▸ **Aim of the exercise**
Look for the word "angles" in the entries and copy each line where it appears.
*** Provided records
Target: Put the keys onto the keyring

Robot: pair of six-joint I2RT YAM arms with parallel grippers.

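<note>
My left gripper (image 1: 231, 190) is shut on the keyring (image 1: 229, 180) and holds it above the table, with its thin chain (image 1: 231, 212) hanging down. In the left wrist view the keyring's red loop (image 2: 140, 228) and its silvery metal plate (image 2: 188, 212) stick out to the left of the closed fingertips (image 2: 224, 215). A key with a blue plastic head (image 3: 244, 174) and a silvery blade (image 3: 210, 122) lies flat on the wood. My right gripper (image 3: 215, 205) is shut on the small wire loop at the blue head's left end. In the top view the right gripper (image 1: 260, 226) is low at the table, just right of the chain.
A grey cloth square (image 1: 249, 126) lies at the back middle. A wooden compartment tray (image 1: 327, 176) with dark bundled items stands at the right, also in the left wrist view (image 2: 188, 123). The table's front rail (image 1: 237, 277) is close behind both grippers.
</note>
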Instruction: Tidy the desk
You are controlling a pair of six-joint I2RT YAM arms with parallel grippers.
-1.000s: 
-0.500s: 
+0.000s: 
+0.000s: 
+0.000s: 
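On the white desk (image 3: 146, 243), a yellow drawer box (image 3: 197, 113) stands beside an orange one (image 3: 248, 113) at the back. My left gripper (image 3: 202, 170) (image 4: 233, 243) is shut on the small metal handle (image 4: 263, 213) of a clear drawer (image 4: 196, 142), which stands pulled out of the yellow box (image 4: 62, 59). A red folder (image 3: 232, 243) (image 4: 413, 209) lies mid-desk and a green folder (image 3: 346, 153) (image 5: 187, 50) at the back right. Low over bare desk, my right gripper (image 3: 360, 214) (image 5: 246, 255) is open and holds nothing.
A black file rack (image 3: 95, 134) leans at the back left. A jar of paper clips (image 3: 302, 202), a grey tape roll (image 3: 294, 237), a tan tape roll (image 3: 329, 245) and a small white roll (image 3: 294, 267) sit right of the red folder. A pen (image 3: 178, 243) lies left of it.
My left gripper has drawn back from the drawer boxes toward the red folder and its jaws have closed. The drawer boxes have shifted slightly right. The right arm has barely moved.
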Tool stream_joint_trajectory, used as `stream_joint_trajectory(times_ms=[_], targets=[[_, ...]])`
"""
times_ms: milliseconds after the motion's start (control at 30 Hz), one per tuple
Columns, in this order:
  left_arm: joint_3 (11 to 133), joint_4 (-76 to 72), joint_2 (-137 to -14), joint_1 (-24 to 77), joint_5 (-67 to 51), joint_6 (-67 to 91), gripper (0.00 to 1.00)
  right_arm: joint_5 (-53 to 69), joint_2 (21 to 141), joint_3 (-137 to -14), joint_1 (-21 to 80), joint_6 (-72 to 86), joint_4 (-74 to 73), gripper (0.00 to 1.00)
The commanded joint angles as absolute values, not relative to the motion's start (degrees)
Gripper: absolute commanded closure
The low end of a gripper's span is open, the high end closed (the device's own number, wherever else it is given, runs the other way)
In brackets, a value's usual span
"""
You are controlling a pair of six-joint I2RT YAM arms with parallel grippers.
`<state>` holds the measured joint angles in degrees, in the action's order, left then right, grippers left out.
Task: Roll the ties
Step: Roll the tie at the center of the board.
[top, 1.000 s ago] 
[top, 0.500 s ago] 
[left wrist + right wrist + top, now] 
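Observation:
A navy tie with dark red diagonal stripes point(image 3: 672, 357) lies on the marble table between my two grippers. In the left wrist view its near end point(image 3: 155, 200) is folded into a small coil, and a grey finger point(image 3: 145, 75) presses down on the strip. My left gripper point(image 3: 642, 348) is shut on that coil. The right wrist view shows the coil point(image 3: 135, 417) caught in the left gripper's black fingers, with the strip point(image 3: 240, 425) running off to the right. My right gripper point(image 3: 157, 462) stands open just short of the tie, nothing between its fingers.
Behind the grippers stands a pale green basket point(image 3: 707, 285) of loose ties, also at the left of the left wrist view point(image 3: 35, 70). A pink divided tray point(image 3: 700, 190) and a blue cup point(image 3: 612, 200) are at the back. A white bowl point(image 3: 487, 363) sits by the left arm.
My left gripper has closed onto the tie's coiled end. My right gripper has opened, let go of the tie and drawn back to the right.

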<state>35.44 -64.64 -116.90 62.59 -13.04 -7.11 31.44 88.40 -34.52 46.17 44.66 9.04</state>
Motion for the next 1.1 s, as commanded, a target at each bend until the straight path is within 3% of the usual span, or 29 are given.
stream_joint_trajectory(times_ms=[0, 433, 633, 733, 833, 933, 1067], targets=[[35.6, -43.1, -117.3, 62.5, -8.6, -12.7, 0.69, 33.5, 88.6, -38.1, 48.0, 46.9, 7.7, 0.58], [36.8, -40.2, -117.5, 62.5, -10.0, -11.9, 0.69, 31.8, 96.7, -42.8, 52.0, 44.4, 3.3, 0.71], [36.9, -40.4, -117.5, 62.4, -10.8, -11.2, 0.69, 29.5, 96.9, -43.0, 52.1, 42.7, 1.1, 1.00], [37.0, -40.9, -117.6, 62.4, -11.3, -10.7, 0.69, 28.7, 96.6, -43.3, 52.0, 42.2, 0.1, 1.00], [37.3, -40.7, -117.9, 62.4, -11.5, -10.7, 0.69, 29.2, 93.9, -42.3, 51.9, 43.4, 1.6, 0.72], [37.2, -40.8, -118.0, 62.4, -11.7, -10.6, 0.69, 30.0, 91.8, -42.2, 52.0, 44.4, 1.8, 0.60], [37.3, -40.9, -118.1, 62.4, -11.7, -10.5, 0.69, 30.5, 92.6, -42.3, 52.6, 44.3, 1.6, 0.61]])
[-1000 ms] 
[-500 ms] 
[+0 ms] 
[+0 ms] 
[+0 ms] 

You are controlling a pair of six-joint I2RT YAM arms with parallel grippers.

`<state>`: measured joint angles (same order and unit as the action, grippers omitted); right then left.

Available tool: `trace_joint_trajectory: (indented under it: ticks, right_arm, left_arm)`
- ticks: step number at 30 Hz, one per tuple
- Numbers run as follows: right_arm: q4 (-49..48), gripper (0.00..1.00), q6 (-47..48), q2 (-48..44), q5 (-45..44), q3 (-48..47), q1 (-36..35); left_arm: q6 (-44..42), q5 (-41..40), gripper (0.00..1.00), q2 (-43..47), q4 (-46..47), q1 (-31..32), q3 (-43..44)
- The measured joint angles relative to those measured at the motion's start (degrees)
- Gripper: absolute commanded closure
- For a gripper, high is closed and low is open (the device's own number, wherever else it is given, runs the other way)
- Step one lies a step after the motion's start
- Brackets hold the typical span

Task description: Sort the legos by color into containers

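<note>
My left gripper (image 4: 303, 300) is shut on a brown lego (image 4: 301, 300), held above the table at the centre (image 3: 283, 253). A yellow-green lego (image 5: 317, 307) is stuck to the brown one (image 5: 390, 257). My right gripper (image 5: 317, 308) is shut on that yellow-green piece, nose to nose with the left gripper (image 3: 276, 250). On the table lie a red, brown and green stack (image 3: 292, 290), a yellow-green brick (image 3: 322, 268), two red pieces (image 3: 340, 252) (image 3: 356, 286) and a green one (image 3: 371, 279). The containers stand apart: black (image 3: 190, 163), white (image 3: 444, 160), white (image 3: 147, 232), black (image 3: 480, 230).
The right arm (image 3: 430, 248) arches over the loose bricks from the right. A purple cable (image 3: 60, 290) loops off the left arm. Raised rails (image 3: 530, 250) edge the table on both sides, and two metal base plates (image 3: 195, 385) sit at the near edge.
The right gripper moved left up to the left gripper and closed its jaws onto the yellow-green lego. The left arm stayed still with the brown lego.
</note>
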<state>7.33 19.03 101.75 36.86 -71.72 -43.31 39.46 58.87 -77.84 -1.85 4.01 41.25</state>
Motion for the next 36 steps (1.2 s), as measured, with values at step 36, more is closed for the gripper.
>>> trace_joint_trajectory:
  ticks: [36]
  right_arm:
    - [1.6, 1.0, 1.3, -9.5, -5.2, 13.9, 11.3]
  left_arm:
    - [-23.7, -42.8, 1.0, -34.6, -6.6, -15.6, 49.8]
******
▸ **Your response**
The commanded joint angles as absolute values, not relative to the motion's start (degrees)
`<state>` holds the measured joint angles in degrees, in the action's order, left then right, grippers left out.
`<state>`: measured joint angles (same order and unit as the action, grippers omitted); right then left.
- The measured joint angles relative to those measured at the motion's start (degrees)

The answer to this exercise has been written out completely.